TASK PROMPT: From the first line of the material through the line containing "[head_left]", restate everything word for word and nothing more.

GIVEN INFORMATION:
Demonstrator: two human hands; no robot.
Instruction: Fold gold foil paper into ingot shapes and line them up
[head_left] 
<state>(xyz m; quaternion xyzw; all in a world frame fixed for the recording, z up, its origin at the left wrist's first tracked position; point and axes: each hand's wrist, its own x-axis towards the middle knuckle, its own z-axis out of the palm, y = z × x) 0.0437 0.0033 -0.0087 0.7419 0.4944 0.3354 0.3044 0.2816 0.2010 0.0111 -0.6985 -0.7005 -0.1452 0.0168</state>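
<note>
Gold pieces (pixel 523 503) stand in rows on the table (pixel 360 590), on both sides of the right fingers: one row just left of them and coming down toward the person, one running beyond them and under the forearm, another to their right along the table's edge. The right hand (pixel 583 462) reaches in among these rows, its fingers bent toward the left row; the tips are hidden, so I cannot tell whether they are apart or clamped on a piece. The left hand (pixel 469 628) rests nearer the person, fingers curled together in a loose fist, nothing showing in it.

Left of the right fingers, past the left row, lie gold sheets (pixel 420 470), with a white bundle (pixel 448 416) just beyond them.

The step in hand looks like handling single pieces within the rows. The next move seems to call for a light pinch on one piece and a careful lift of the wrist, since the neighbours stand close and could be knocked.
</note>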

ANSWER AREA:
Demonstrator: two human hands; no robot.
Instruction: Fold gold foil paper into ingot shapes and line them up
[head_left] 

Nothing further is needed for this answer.